= Aim of the exercise =
Could you transcribe all of the data exactly and skip any pictures?
+ + +
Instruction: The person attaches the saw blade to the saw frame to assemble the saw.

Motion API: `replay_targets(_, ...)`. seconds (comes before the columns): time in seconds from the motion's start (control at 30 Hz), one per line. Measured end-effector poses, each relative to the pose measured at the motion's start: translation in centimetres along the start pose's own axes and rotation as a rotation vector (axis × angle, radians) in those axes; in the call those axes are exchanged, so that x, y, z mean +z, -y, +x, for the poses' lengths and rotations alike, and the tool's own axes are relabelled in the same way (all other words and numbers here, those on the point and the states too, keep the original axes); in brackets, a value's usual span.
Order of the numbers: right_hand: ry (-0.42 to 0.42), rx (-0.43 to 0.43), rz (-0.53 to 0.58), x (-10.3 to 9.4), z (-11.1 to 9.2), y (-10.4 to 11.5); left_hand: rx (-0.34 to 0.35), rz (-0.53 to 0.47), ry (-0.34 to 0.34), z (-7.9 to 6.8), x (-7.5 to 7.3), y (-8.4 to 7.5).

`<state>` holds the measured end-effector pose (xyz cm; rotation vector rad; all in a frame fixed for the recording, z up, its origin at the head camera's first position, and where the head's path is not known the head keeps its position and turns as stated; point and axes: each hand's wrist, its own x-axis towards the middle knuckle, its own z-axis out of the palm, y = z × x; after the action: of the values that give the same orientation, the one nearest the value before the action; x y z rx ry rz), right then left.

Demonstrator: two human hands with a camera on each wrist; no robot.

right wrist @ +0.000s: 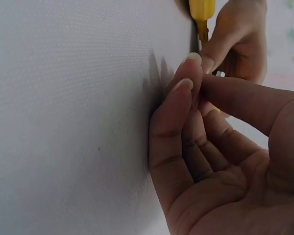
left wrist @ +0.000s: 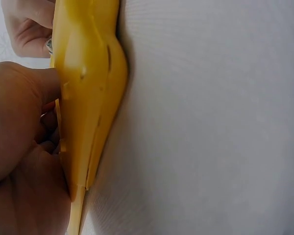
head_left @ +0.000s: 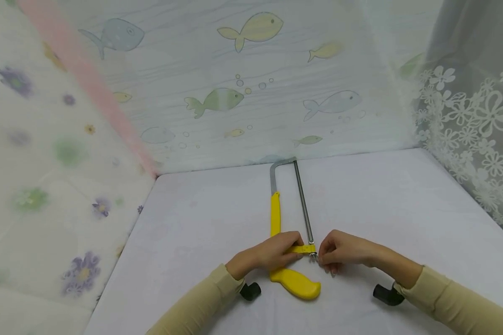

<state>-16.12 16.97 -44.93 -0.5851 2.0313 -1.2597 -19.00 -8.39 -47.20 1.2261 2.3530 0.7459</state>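
A hacksaw (head_left: 275, 214) with a yellow handle and a grey metal frame lies on the white-covered table. Its far end points away from me, with the blade bar (head_left: 303, 200) on the right. My left hand (head_left: 272, 250) grips the yellow crosspiece (head_left: 303, 249) near the bar's near end, and its palm side lies along the yellow handle (left wrist: 88, 93) in the left wrist view. At the small metal wing nut (head_left: 313, 256), my right hand (head_left: 348, 249) has its thumb and curled fingers pinched together. These fingers (right wrist: 169, 120) hide most of the nut in the right wrist view.
The hacksaw's curved yellow grip (head_left: 297, 284) points toward me. Black wrist-camera mounts (head_left: 250, 291) hang under both wrists. A fish-patterned cloth (head_left: 234, 125) hangs behind the table (head_left: 201, 214), with a flowered cloth (head_left: 67, 186) at left and lace (head_left: 473, 125) at right.
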Motion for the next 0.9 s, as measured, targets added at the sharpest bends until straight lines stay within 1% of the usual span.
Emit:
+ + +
= Expected answer =
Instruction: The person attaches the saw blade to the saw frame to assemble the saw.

Motion API: `replay_targets(_, ...)`. seconds (comes before the columns): time in seconds from the motion's start (control at 30 Hz), one per line. Measured end-effector poses, each relative to the pose measured at the motion's start: translation in centimetres along the start pose's own axes and rotation as a rotation vector (axis × angle, radians) in those axes; in the call those axes are exchanged, so that x, y, z mean +z, -y, +x, for the poses' lengths and rotations alike, and the tool's own axes are relabelled in the same way (all other words and numbers here, those on the point and the states too, keep the original axes); in brackets, a value's usual span.
Order of the numbers: right_hand: ry (-0.42 to 0.42), rx (-0.43 to 0.43), rz (-0.53 to 0.58), x (-10.3 to 9.4), z (-11.1 to 9.2), y (-10.4 to 11.5); left_hand: rx (-0.34 to 0.35), rz (-0.53 to 0.47), ry (-0.34 to 0.34), z (-7.9 to 6.8), x (-7.5 to 7.3), y (-8.4 to 7.5).

`<state>` holds the measured end-effector pose (xyz cm; rotation vector rad; all in a frame fixed for the recording, z up, its origin at the head camera's first position, and where the head's path is not known the head keeps its position and turns as stated; point and axes: each hand's wrist, its own x-axis towards the middle knuckle, its own z-axis out of the palm, y = z × x; after the action: of the values that give the same orientation, the one nearest the value before the action; x y z rx ry rz), right then left.

Demonstrator: two human hands with a camera on each wrist; no robot.

right wrist @ +0.000s: 
left wrist @ +0.000s: 
head_left @ +0.000s: 

<state>-16.12 16.97 -44.93 -0.5851 2.0313 -1.2597 -19.00 -8.39 -47.20 1.2261 2.3530 0.7459</state>
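A hacksaw (head_left: 275, 214) with a yellow handle and a grey metal frame lies on the white-covered table. Its far end points away from me, with the blade bar (head_left: 303, 200) on the right. My left hand (head_left: 272, 250) grips the yellow crosspiece (head_left: 303, 249) near the bar's near end, and its palm side lies along the yellow handle (left wrist: 88, 93) in the left wrist view. At the small metal wing nut (head_left: 313, 256), my right hand (head_left: 348, 249) has its thumb and curled fingers pinched together. These fingers (right wrist: 169, 120) hide most of the nut in the right wrist view.
The hacksaw's curved yellow grip (head_left: 297, 284) points toward me. Black wrist-camera mounts (head_left: 250, 291) hang under both wrists. A fish-patterned cloth (head_left: 234, 125) hangs behind the table (head_left: 201, 214), with a flowered cloth (head_left: 67, 186) at left and lace (head_left: 473, 125) at right.
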Motion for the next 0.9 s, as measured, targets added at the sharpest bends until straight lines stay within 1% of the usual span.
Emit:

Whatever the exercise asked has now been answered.